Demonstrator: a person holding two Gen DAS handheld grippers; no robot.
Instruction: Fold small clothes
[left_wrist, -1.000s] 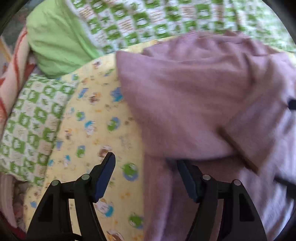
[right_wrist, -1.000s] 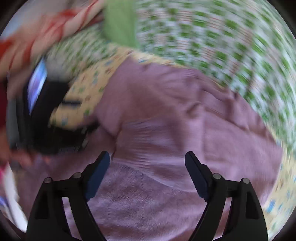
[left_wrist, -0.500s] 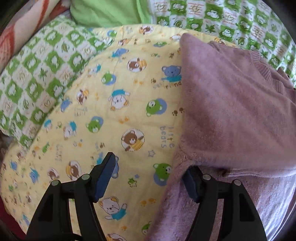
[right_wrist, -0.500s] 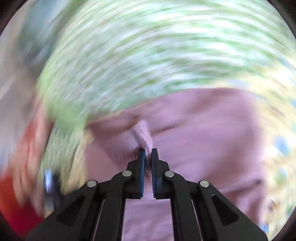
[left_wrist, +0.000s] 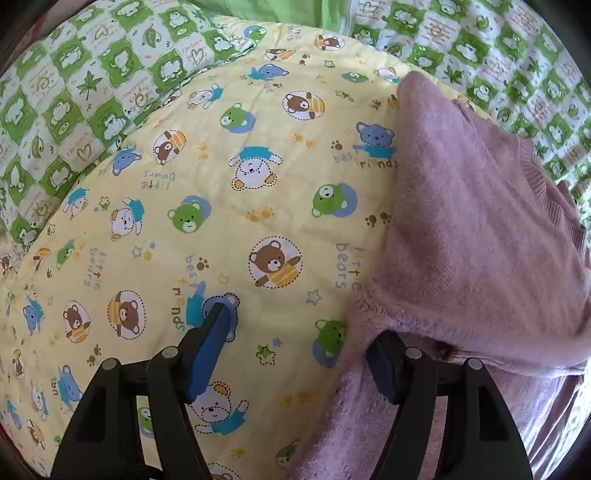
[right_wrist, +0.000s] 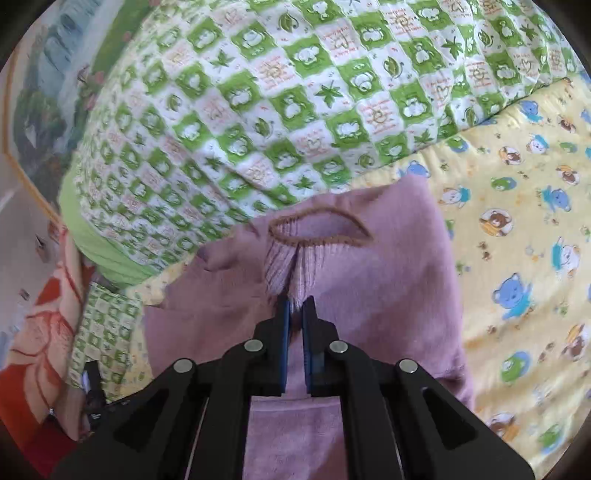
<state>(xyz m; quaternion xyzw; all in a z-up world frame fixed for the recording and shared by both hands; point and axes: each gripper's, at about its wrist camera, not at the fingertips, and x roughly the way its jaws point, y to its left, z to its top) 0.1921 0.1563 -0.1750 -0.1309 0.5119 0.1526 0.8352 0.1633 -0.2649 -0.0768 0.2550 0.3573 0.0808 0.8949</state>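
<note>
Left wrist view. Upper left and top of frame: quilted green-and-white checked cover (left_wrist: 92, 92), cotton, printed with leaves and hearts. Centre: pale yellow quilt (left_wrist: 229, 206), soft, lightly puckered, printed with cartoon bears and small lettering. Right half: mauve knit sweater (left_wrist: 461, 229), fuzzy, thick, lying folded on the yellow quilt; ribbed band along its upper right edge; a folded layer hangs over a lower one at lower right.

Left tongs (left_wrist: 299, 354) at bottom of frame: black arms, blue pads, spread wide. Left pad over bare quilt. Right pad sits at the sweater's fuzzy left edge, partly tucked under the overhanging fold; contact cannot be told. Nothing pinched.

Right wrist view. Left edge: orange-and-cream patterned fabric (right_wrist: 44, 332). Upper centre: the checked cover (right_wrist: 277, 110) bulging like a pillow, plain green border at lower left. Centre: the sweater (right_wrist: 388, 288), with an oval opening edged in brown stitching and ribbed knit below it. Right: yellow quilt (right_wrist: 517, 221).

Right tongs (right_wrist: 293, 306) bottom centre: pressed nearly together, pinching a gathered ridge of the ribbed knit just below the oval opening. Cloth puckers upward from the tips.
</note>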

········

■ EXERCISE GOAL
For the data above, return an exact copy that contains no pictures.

■ SOLUTION FOR THIS TASK
Demonstrator: a person holding two Gen DAS handheld grippers; no robot.
Instruction: Fold small clothes
[left_wrist, -1.000s] 
[right_wrist, -1.000s] 
[left_wrist, -0.500s] 
[right_wrist, -0.500s] 
[left_wrist, +0.000s] 
[right_wrist, +0.000s] 
<state>(xyz m; quaternion xyzw; all in a z-up world frame fixed for the recording and shared by both hands; point and axes: each gripper's, at about its wrist camera, not at the fingertips, and x roughly the way its jaws point, y to its left, z to its top) 0.1921 0.1563 -0.1750 -0.1309 0.5119 0.1526 0.8352 0.1633 -0.2649 -0.0768 0.2550 0.3573 0.0808 0.8949</state>
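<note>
Left wrist view. Upper left and top of frame: quilted green-and-white checked cover (left_wrist: 92, 92), cotton, printed with leaves and hearts. Centre: pale yellow quilt (left_wrist: 229, 206), soft, lightly puckered, printed with cartoon bears and small lettering. Right half: mauve knit sweater (left_wrist: 461, 229), fuzzy, thick, lying folded on the yellow quilt; ribbed band along its upper right edge; a folded layer hangs over a lower one at lower right.

Left tongs (left_wrist: 299, 354) at bottom of frame: black arms, blue pads, spread wide. Left pad over bare quilt. Right pad sits at the sweater's fuzzy left edge, partly tucked under the overhanging fold; contact cannot be told. Nothing pinched.

Right wrist view. Left edge: orange-and-cream patterned fabric (right_wrist: 44, 332). Upper centre: the checked cover (right_wrist: 277, 110) bulging like a pillow, plain green border at lower left. Centre: the sweater (right_wrist: 388, 288), with an oval opening edged in brown stitching and ribbed knit below it. Right: yellow quilt (right_wrist: 517, 221).

Right tongs (right_wrist: 293, 306) bottom centre: pressed nearly together, pinching a gathered ridge of the ribbed knit just below the oval opening. Cloth puckers upward from the tips.
</note>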

The output as shown is complete.